Monday, January 12, 2009

Impedimenta!



This is coolbert:

Here is a disturbing headline courtesy of Mc Clatchy:

"U.S. Marines find Iraq tactics don't work in Afghanistan"

"Marines newly arrived in Afghanistan are discovering that the tactics they learned in nearly six years of combat in Iraq are of little value in their new war — and may even inhibit their ability to fight their Taliban foes."

Impedimenta slowing down the U.S. forces to include:

* "Mine-resistant [MRAP] vehicles are too slow"
* "body armor is too heavy"
* "heavily armored Humvees can't take the difficult Afghan terrain"

Roads, and use that word advisedly, are almost non-existent in Afghan. Those roads that do exist are unlike the semi-well developed road system of Iraq. Afghan roads are mere paths, or sandy, poorly developed dirt trails! Maybe in some areas, maybe many areas, NO ROAD EXISTS PERIOD!!

And the U.S. troop, wearing the fighting load, is too heavily encumbered to be able to keep up with, much less catch the fleet-of-foot Taliban adversary. Especially in mountainous terrain! Your average-everyday-run-of-the-mill Taliban wears the turban, a heavy wool cloak, those pantaloon trousers and slippers, carrying only an AK or a RPG, AND THAT IS THAT!!

For combat Afghan-style, we need the stripped down soldier? Sans kevlar helmet [wear the cloth cap], no body-armor, a minimum of ammo, low-quarter Converse-type canvas sneaker!!??

Stripped!!

Any Afghan vets like to comment??!!

coolbert.

1 comment:

  1. I would like to see this war become increasingly stripped apart (not just the individual soldier) and go back to what it was in the initial stages of OEF, that is highly trained and highly specialized SF teaming up with the Afghan army and using air power to rat out the tallies.

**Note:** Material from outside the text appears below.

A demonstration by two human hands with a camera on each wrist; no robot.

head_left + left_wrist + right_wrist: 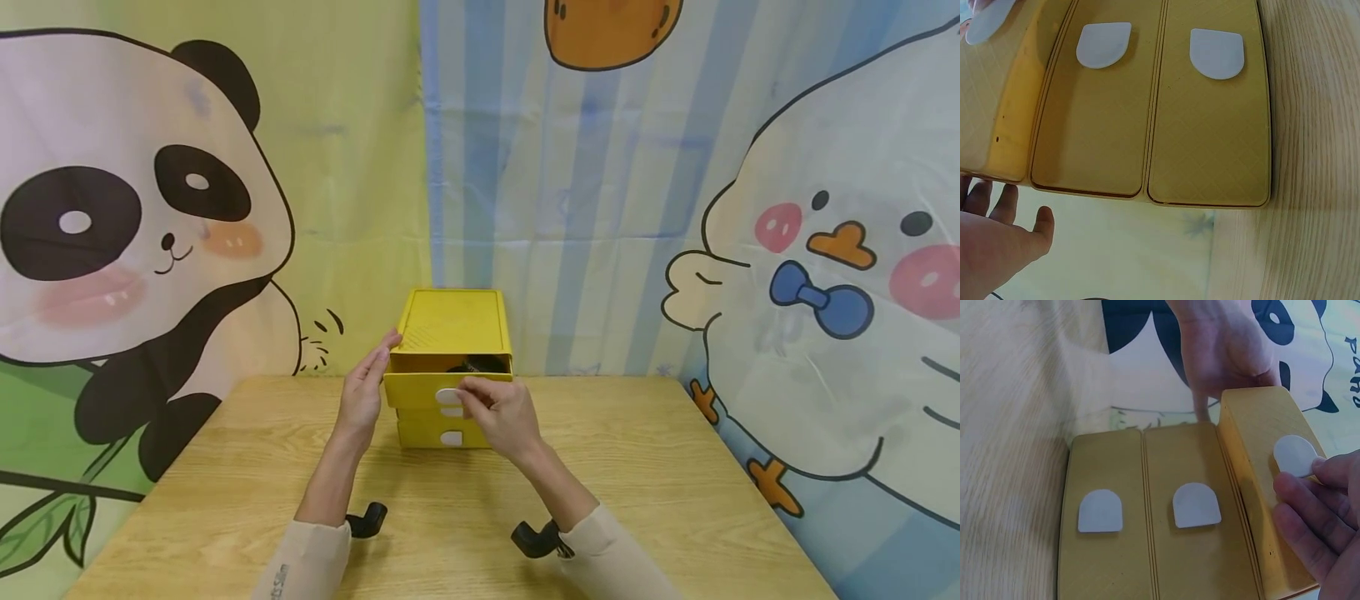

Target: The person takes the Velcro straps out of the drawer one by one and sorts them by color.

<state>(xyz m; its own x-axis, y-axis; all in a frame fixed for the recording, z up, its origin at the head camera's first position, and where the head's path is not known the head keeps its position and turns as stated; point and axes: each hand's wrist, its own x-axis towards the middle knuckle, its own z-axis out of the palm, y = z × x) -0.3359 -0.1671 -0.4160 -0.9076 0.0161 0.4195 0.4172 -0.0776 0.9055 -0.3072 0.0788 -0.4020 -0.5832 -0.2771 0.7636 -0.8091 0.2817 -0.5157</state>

    As I recall from a documentary I saw about Army SF, they operated as 12 man teams at the basic level and lived in very spartan conditions in sparsely constructed operating bases.

    Living and working there as a huge army just gives the tallies the impetus to drag it on and bleed us out for years as they have always done to invading armies.

    Of course I'm not a military expert or an Afghan vet, but this seems like the right thing to do from what I've studied.